We will then fast-forward some 40-50 years to consider modern techniques of deep reinforcement learning (RL) to tackle high-dimensional MDPs (including partially observed MDPs, called POMDPs). These methods are quite different from both exact methods like dynamic programming, and from other machine learning methods like supervised or unsupervised learning, but share aspects of each.
While I shall introduce the basic premises of each approach, our emphasis will be on hands-on manipulation of algorithms to build intuition and application mastery. While there is a wealth of high quality material on the methods and theory of RL, we learn best by being able to interact and experiment directly with these algorithms and environments -- just like our AI agents do.
We will use python throughout this module. I will assume some familiarity with programming in R or python, and I'll try to fill in the gaps. Implementation details and high quality abstractions are essential, as provided by familiarity with high-quality open source frameworks. We will focus on stable-baselines3 using PyTorch, for clean, performant and well-documented reference implementations. Time permitting, we will also introduce the industry grade ray rllib framework which was used to train ChatGPT and other large-scale applications.

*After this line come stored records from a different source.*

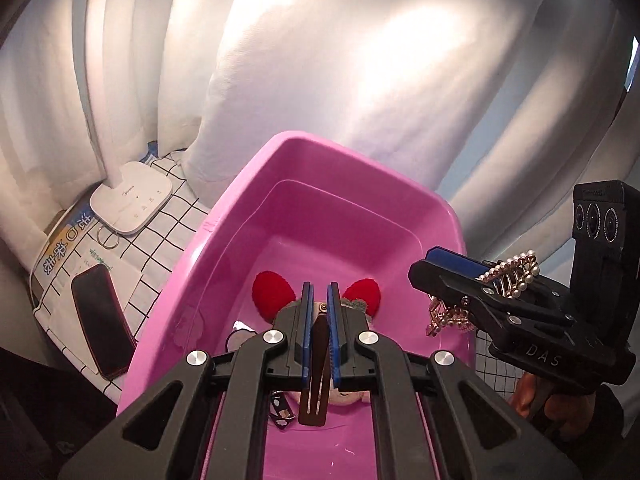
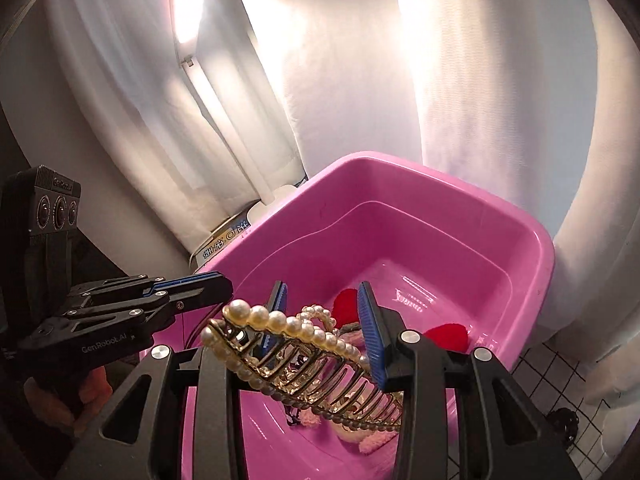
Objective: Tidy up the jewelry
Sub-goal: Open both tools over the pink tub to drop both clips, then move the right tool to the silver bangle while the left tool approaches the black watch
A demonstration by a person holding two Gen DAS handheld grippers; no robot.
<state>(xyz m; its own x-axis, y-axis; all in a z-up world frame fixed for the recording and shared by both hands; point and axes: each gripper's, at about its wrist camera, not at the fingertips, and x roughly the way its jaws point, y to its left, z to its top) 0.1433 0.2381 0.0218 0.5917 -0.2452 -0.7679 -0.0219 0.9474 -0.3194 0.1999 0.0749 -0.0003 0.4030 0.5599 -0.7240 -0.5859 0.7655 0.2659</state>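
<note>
A pink plastic tub (image 1: pixel 224 248) (image 2: pixel 532 248) holds a plush hair piece with red ears (image 1: pixel 276 294) (image 2: pixel 446 336). My left gripper (image 1: pixel 320 320) is above the tub, shut on a flat brown hair clip (image 1: pixel 316 384) that hangs down between its blue pads. It shows in the right wrist view (image 2: pixel 192 286) at the tub's left rim. My right gripper (image 2: pixel 324 320) is shut on a gold hair claw with pearls (image 2: pixel 288 340), held over the tub's near side. It shows in the left wrist view (image 1: pixel 448 272) with the pearl claw (image 1: pixel 512 276).
A white lamp base (image 1: pixel 130 202) stands on a white grid cloth (image 1: pixel 176 216) left of the tub. A black phone (image 1: pixel 102 320) lies on papers there. White curtains hang behind. A small dark item (image 1: pixel 282 410) lies in the tub.
</note>
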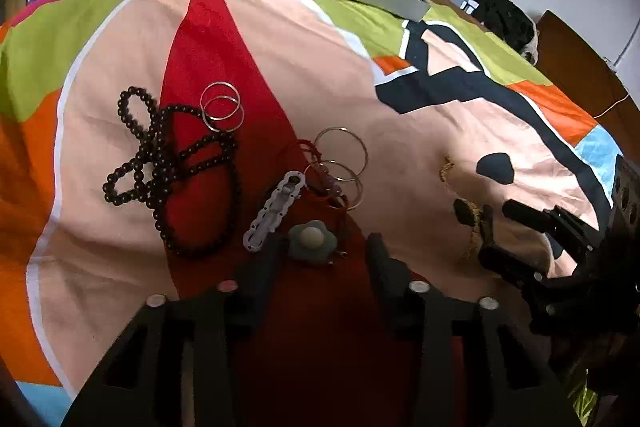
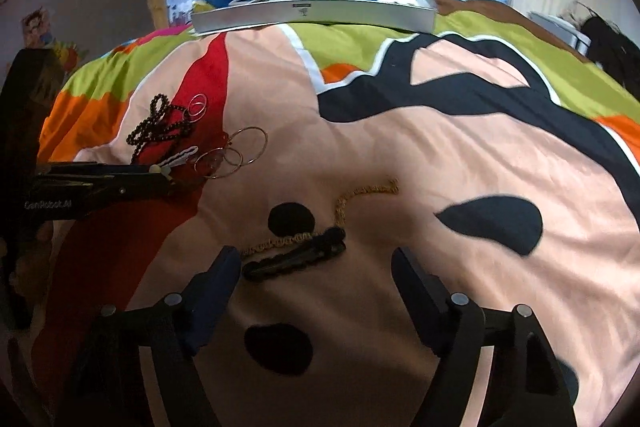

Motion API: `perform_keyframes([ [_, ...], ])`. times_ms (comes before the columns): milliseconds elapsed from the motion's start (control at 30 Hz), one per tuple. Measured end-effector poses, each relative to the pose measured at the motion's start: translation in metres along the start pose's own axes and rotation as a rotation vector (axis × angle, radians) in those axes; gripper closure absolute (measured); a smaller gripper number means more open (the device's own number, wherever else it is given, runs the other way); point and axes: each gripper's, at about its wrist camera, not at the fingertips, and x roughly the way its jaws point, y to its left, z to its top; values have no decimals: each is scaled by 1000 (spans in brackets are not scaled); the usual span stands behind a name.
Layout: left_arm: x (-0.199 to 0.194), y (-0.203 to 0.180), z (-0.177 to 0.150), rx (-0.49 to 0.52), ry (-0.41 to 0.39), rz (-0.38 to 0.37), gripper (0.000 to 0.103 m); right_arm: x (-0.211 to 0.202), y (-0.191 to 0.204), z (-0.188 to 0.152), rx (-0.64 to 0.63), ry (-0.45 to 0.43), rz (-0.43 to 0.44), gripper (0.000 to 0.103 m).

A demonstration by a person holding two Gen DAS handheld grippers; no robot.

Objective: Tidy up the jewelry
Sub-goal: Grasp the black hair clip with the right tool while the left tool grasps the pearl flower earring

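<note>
Jewelry on the bedspread (image 2: 400, 155): flower clip (image 1: 311, 241) between my spread left gripper (image 1: 320, 259), dark bead strand (image 1: 168, 163) and rings (image 1: 222, 107) beyond; black hair clip (image 2: 296, 257) and gold chain (image 2: 352, 199) before my spread right gripper (image 2: 316, 267).

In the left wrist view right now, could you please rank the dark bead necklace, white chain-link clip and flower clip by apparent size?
1. Dark bead necklace.
2. White chain-link clip.
3. Flower clip, though it lies nearest the camera, so the last two are unsure.
</note>
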Motion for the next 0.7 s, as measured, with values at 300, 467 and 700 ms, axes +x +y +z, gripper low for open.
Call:
perform_keyframes([
  [300, 2, 4, -2, -3, 3, 15, 81, 12, 5, 1, -42, 2, 59, 50],
  [467, 1, 3, -3, 3, -3, 20, 82, 8, 9, -2, -31, -16, 59, 50],
  [700, -5, -3, -9, 14, -29, 63, 84, -3, 11, -9, 20, -55, 59, 50],
])
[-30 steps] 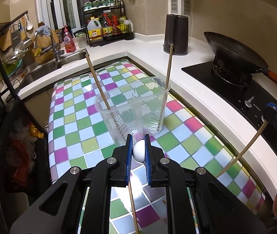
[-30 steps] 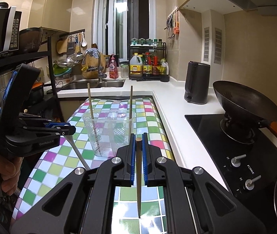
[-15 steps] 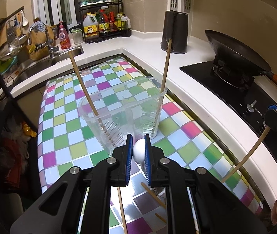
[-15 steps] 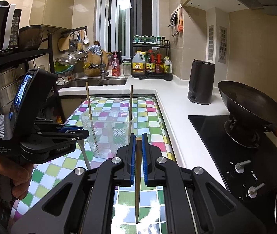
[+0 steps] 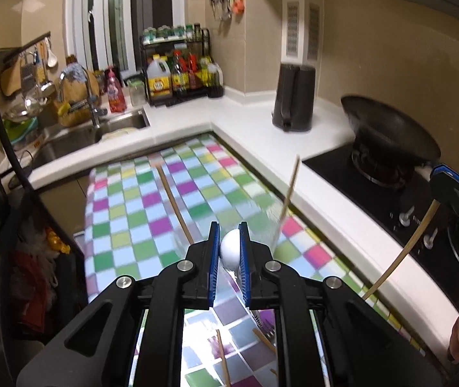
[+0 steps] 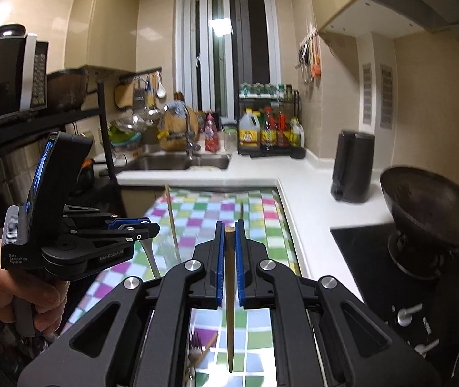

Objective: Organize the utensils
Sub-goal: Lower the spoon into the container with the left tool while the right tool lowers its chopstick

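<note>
Both tools have risen since a moment ago, so the clear plastic utensil holder (image 5: 255, 225) that filled the left view now sits low and blurred behind the fingertips. The left tongs (image 5: 229, 251) are clamped on a white rounded spoon end (image 5: 230, 249), the blue pads pressed to either side of it; from the right camera the same tool shows with a pale spoon handle (image 6: 149, 253) hanging below it, above the checkered multicolour cloth-covered surface (image 5: 126, 213). The right tongs (image 6: 229, 251) are shut on a slim wooden chopstick (image 6: 229, 290), which runs down between the pads and ends in a point over the cloth. Two more wooden chopsticks lean out of the holder, the left-leaning chopstick (image 5: 174, 203) and the right-leaning chopstick (image 5: 289, 193), well apart at their tips. A couple of loose sticks (image 5: 223, 358) lie flat on the cloth below the left tool. Beyond stand a black kettle (image 5: 294, 96) on the white counter and a dark wok (image 5: 390, 132) on the hob.
</note>
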Available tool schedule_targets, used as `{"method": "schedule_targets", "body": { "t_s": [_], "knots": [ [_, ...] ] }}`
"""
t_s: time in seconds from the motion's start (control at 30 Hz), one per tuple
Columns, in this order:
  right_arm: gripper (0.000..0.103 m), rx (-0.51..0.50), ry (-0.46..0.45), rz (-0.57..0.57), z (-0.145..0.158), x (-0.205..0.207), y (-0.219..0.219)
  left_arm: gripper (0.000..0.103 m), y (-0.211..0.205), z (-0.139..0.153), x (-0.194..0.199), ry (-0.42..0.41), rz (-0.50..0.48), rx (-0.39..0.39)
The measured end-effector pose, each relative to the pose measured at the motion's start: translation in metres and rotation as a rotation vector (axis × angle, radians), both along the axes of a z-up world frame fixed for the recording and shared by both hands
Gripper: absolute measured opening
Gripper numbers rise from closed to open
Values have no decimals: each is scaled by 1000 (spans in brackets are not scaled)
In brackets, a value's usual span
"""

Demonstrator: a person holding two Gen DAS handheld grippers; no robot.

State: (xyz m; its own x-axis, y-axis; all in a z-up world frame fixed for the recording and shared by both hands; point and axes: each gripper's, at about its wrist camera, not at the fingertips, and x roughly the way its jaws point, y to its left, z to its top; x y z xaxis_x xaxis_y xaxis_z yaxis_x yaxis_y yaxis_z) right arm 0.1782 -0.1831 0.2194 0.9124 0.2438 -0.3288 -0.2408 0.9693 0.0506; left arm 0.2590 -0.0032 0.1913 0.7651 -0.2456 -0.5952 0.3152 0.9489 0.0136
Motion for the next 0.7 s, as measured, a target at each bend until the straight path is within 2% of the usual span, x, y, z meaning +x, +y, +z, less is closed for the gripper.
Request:
{"method": "schedule_targets", "body": {
  "t_s": [0.2,0.37,0.5,0.7],
  "knots": [
    [7,5,-96,21,50,29,16,12,22,56,23,-88,48,-34],
    [6,40,-150,9,75,61,23,12,28,85,48,-154,77,-38],
    [6,63,-140,-10,67,92,28,12,22,73,73,-122,73,-2],
    [6,4,-79,-36,21,127,39,12,11,20,100,-8,16,85]
  ]
}}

The simplest way to get started running code is to open this project in GitHub Codespaces. Codespaces provides a VSCode environment running on a virtual machine on Azure cloud, making this a viable choice from any machine with a web browser and a quick way to get started without any local installation. We have access to free-tier educational account instances, which are sufficient for most exploration, including RL agent training, though keep in mind these have more limited computational capacity than most laptops.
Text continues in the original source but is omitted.